Srikanth Polusani, PhD
5 years at CIDD
- Plate-based HTS
- Imaging-based HTS
Lin Cao, MS
4 years at CIDD
- Assists in various assays
~171,000 cmpd sourced from ~3.0 million cmpd
- Maybridge HitFinder (14,400)
- Chembridge NovaCore (20,000)
- Chembridge DiverSet (30,000)
- Life Chemical Fsp3 (25,600)
- Life Chemical Diversity Set (56,000)
- UTSA Select (>2,500)
- Covalent Inhibitors (3508)
- Ion Channel Inhibitors (9000)
- Now sourcing: Macrocyclic compounds (complex, unique chemical space, targeting protein-protein interfaces)
- SIGMA LOPAC (1,280)
- Prestwick FDA-Approved (1,200)
- TargetMol Bioactives (4,400)
Initial screens using the latter libraries allow for repurposing of drugs with known clinical features for new therapeutics applications, enabling researchers to assign new IPs to these compounds. With a great deal of clinical data already available for these drugs, investigators can rapidly progress to preclinical animal models.

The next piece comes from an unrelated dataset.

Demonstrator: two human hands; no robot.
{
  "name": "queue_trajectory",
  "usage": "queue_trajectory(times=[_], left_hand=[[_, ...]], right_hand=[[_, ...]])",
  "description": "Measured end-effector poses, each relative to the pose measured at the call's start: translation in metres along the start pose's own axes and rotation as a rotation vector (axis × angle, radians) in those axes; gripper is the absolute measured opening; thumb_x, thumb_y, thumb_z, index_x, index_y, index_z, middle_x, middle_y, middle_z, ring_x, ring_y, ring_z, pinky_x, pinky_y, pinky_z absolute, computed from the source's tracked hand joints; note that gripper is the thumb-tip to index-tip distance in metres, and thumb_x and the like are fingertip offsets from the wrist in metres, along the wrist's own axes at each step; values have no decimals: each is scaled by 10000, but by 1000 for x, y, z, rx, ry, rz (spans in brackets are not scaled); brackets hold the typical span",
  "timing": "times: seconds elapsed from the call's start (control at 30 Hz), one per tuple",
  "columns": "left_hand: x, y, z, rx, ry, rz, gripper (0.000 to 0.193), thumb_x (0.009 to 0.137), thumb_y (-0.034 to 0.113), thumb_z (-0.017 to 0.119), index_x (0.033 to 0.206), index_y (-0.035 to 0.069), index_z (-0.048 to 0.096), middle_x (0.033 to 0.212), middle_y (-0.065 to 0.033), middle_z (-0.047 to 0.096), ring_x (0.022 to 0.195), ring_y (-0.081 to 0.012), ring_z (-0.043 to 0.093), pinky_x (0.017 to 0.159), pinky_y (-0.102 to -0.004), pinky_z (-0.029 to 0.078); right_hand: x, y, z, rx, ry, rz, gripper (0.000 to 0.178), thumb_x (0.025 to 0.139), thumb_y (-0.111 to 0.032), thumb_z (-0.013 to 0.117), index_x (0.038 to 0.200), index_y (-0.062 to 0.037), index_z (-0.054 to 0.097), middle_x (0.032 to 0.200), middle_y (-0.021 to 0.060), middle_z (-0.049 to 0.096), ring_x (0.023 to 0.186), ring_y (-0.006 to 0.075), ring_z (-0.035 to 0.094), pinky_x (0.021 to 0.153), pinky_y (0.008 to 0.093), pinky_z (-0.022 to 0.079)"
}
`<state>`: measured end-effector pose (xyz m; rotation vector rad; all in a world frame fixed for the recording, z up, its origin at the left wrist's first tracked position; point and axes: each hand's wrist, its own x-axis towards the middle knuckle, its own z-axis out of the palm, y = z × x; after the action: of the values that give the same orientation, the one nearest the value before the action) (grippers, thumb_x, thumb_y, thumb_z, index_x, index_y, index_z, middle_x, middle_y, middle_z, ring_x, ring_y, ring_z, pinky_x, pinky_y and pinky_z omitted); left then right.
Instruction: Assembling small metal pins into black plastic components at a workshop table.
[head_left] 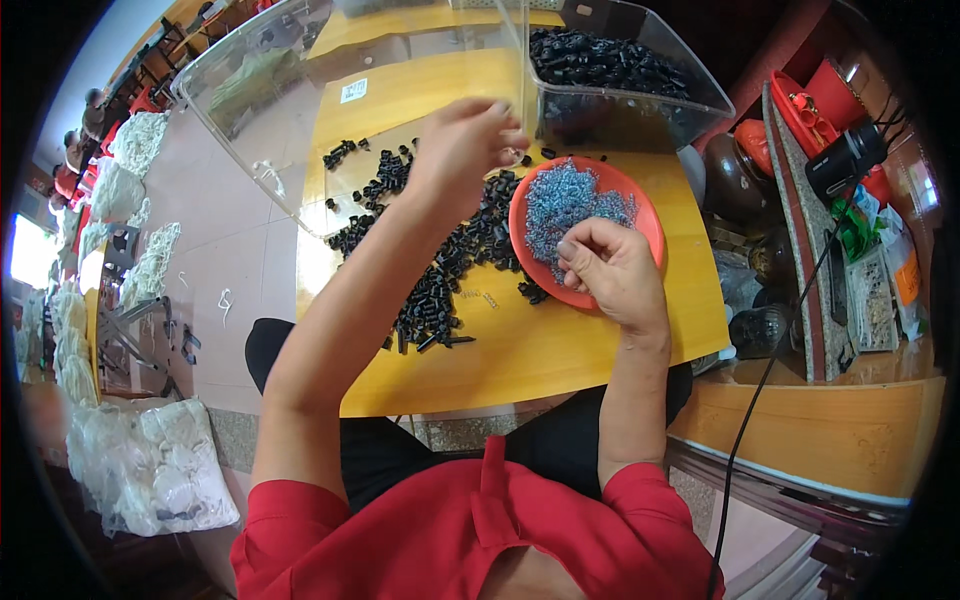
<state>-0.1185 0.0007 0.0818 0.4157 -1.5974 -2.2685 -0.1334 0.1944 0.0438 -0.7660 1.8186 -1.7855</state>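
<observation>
My left hand is raised over the far part of the table, beside the clear plastic bins. Its fingers are loosely bent and apart, and I see nothing held in them. Over the near right part of an orange-red plate, my right hand is closed, thumb against fingertips. Whatever lies in that pinch is too small or hidden to make out. Small bluish metal springs are heaped in the plate. Small black plastic parts are scattered in a pile left of the plate, partly behind my left forearm. Two loose springs lie on the tabletop.
A clear bin full of black parts stands at the far right. Another clear bin stands at the far left. The yellow table ends before my lap. A black cable runs down on the right, near a shelf.
</observation>
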Motion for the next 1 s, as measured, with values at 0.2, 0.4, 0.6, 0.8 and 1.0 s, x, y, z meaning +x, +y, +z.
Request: queue_trajectory(times=[0.2,0.4,0.6,0.8,1.0], left_hand=[[-48,-27,-73,-54,261,127,192,789,69,565,929,-62,541,766,-90,584,614,-129,553,525,-214,412],[-55,-28,-97,237,321,173,138,770,60,575,873,-32,589,721,-44,598,588,-94,543,526,-199,404],[-57,-37,-104,631,211,204,115,797,79,585,873,-4,609,756,-23,598,628,-72,528,572,-189,405],[-41,-47,-95,1008,92,392,119,748,48,599,855,0,618,780,-71,598,696,-150,569,622,-242,438],[-18,-59,-82,1317,-61,522,131,676,68,614,802,52,646,815,-93,586,823,-280,514,759,-352,425]], right_hand=[[0,-8,26,-552,-135,-161,130,693,-75,622,742,30,562,710,180,575,650,322,562,586,359,444],[-6,0,43,-920,-181,-256,162,684,-65,618,813,16,563,747,166,565,724,329,561,633,383,442],[-6,9,67,-1086,-263,-187,149,700,-94,608,784,2,532,763,163,541,739,339,551,633,412,439],[-3,28,75,-1181,-278,-258,51,703,-29,539,738,-3,513,737,164,530,704,336,551,603,409,445],[-3,24,72,-1135,-272,-293,56,697,-6,511,750,-4,529,728,162,521,681,338,548,587,409,447]])
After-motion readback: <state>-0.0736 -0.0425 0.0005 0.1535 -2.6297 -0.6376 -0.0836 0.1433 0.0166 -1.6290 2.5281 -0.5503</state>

A powerful web-based database management and analysis system, the Collaborative Drug Discovery vault (CDD Vault), will track usage of chemical libraries and performs data analysis to identify lead candidates, including “on the fly” data analysis, enabling rapid identification of potential hits.
By using fluorescence-based readouts combined with the analysis of cell morphological properties, investigators can utilize the tools provided by the Harmony and Columbus software to perform powerful multiparametric studies of cell behavior upon treatment with chemical libraries or to analyze cell behavior in response to treatment with biological ligands or changes in growth conditions.
All small molecules are registered in the CDD vault, which provides tools to import screening datasets and analysis methods to query these data and perform diversity analyses of chemical libraries as well as searches by chemical substructure and/or chemical similarity and clustering algorithms. In addition, it provides investigators with standardized tools to view, analyze and then prioritize their screening data by expert chemists.